Detection Methods for CVE-2026-43260
Indicators of Compromise
- Kernel log entries from bnxt_en reporting HWRM failures or VNIC allocation errors after ifdown/ifup sequences on systems with configured RSS contexts.
- Loss of previously configured RSS contexts after an interface restart, observable via ethtool -x showing fewer indirection tables than configured.
- HWRM command return codes indicating resource exhaustion when restoring RSS state on open().
Detection Strategies
- Audit running kernel versions across the fleet and identify hosts using bnxt_en with kernel builds that include commit 667ac333dbb7 but not the fix commits 079986d6db1f, 348a5f8d06c7, 9a9b89eea4a9, or e123d9302d22.
- Monitor dmesg and journalctl -k for bnxt_en HWRM error patterns, especially after network interface state transitions.
- Track changes in ethtool -x <iface> and ethtool -X <iface> context N output around interface up/down events to spot context loss.
Monitoring Recommendations
- Centralize kernel logs from Broadcom NIC hosts into your logging or SIEM platform and alert on bnxt_en HWRM failure strings.
- Add health checks that validate expected RSS context counts after planned and unplanned interface restarts.

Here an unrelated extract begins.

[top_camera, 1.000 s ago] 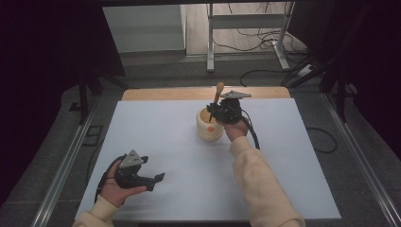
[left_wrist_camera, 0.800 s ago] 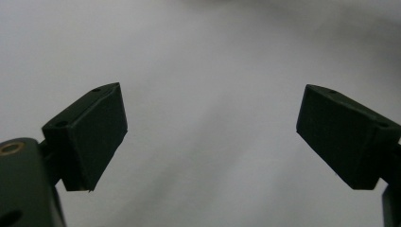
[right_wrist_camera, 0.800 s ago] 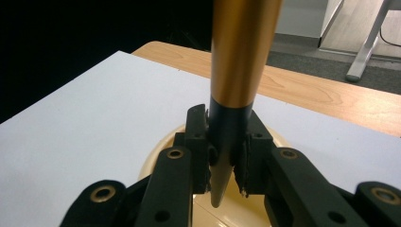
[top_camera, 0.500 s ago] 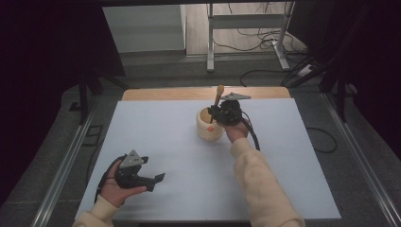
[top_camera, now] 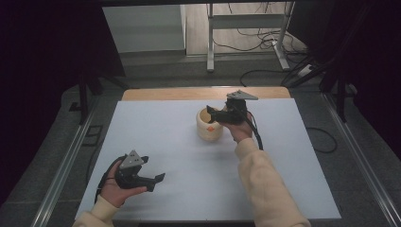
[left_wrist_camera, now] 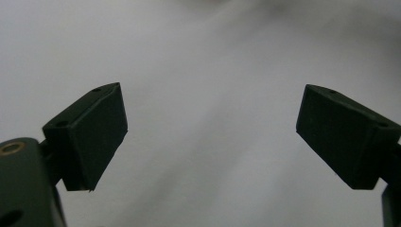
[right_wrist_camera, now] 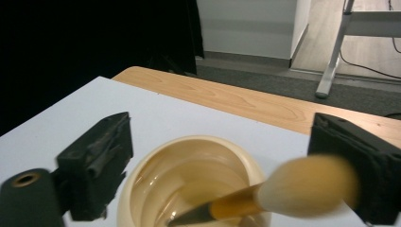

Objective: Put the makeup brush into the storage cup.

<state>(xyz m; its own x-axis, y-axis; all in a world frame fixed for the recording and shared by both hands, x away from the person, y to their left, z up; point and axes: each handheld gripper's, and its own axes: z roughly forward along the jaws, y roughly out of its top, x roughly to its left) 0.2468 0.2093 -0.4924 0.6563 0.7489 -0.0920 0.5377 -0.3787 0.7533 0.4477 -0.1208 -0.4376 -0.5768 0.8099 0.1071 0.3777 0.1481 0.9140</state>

- Include kernel and driver version inventory in vulnerability management scans to confirm patch deployment.
How to Mitigate CVE-2026-43260
Immediate Actions Required
- Identify hosts running affected bnxt_en driver versions on Broadcom NetXtreme adapters and prioritize kernel updates on systems that rely on RSS contexts.
- Apply the stable kernel update containing the fix commits referenced in the Linux stable tree.
- Until patched, avoid bringing interfaces down on hosts with active RSS contexts unless the operation is required.
Patch Information
The fix removes the netif_running() condition from the RSS context delete path so the driver always frees the corresponding VNIC in firmware. Reference commits across stable branches: 079986d6db1f, 348a5f8d06c7, 9a9b89eea4a9, and e123d9302d22. Distribution-provided kernel updates that backport these commits resolve the issue.
Workarounds
- Recreate RSS contexts manually via ethtool -X after each interface restart on unpatched systems where downtime is required.
- Schedule interface state changes during maintenance windows and validate RSS context state afterward.
- Reload the bnxt_en module to fully reset firmware VNIC state if context loss is observed before patching is feasible.
# Verify kernel version and inspect RSS contexts on a Broadcom NIC
uname -r
ethtool -i eth0 | grep -E 'driver|version'
ethtool -x eth0
Disclaimer: This content was generated using AI. While we strive for accuracy, please verify critical information with official sources.